What the exercise asks
Each line below containing the word "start" needs to be shown.

"""

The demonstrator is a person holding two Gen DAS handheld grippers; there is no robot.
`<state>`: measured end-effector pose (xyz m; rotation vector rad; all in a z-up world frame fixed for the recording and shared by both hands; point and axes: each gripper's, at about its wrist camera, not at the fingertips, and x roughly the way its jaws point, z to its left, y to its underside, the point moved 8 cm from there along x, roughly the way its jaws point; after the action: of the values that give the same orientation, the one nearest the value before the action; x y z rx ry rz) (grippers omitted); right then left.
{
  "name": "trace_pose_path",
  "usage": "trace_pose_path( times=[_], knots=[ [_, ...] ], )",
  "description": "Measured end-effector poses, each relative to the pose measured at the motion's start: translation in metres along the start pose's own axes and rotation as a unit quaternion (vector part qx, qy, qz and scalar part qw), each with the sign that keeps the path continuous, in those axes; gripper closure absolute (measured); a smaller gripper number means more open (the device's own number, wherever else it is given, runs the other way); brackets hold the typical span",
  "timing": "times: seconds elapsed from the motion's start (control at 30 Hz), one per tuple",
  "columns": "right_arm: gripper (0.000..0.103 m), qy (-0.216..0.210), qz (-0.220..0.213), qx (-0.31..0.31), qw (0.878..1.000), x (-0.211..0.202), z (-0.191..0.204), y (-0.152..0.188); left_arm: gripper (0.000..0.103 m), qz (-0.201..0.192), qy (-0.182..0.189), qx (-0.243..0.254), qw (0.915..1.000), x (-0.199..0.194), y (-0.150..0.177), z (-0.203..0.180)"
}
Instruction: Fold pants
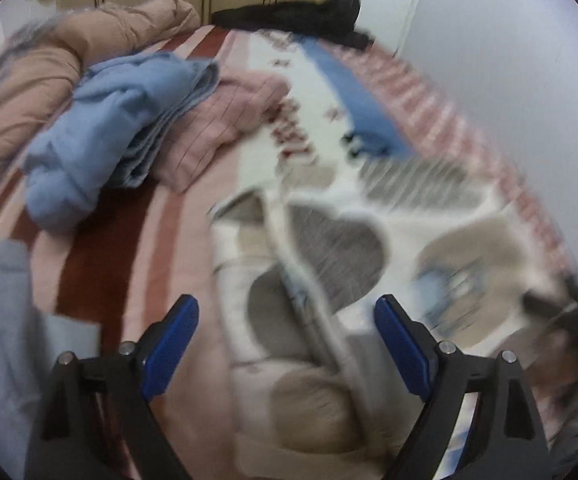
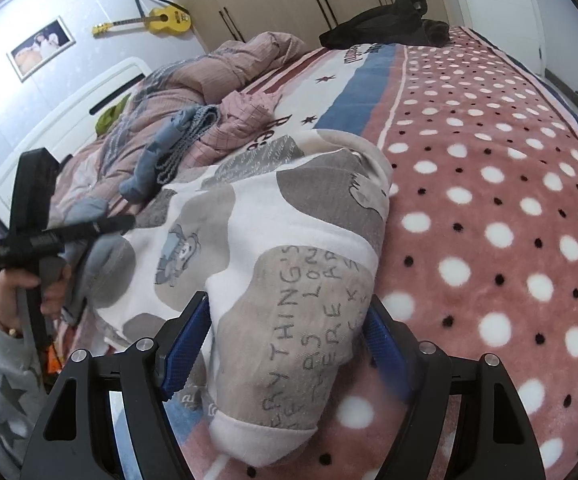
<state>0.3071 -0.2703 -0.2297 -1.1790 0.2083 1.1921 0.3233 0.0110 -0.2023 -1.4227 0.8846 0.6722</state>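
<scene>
White fleece pants with grey and beige blotches and printed lettering (image 2: 289, 240) lie on the pink polka-dot blanket (image 2: 509, 220) covering the bed, bunched and doubled over rather than flat; a cartoon figure shows on one grey-white panel, and a white cuffed end points toward the right wrist camera. In the left wrist view the same pants (image 1: 329, 264) are smeared by motion blur, a long fold ridge running diagonally down the cloth. Right gripper (image 2: 287, 344): blue-padded jaws spread apart, straddling the cuffed end of the pant leg, the fabric lying between the pads; whether either pad touches the cloth cannot be told. Left gripper (image 1: 285, 348): jaws wide apart above the pants, nothing pinched between them. In the right wrist view the left gripper's black body is held up at the pants' far left side by a hand (image 2: 29, 284) in a grey star-print sleeve, its handle gripped in the fist. Beyond the pants, a crumpled light-blue garment (image 1: 117, 128) rests against a pink checked cloth (image 1: 225, 120). A yellow guitar (image 2: 149, 22) hangs on the wall.
</scene>
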Motion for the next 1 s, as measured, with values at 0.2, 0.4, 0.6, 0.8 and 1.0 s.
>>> trace_pose_path(
  times=[0.2,0.4,0.6,0.8,1.0],
  knots=[
    [0.030,0.018,0.019,-0.005,1.000,0.003,-0.002,0.014,0.015,0.021,0.047,-0.046,0.9976,0.003,0.021,0.016],
    [0.030,-0.009,0.015,0.025,1.000,-0.005,-0.003,0.001,0.016,0.026,0.132,-0.107,0.9850,0.004,0.022,0.014],
    [0.064,0.001,0.032,0.020,0.999,0.008,0.009,0.007,0.081,0.025,0.138,-0.103,0.9847,-0.001,0.023,-0.009],
    [0.084,0.026,-0.009,-0.037,0.999,-0.030,0.054,-0.020,0.089,-0.049,0.138,-0.073,0.9866,-0.067,0.001,-0.018],
    [0.084,0.025,-0.042,-0.087,0.995,-0.076,0.136,-0.063,0.090,-0.128,0.141,-0.078,0.9787,-0.168,-0.023,0.022]
  ],
)
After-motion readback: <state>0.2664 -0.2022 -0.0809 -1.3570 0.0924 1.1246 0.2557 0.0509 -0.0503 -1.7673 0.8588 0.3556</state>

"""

Task output
  "description": "Measured end-effector poses, each relative to the pose measured at the motion's start: translation in metres along the start pose's own axes and rotation as a unit quaternion (vector part qx, qy, qz and scalar part qw), each with the sign that keeps the path continuous, in those axes; gripper closure absolute (measured); a smaller gripper number means more open (the device's own number, wherever else it is given, runs the other way); brackets hold the typical span",
  "timing": "times: seconds elapsed from the motion's start (control at 30 Hz), one per tuple",

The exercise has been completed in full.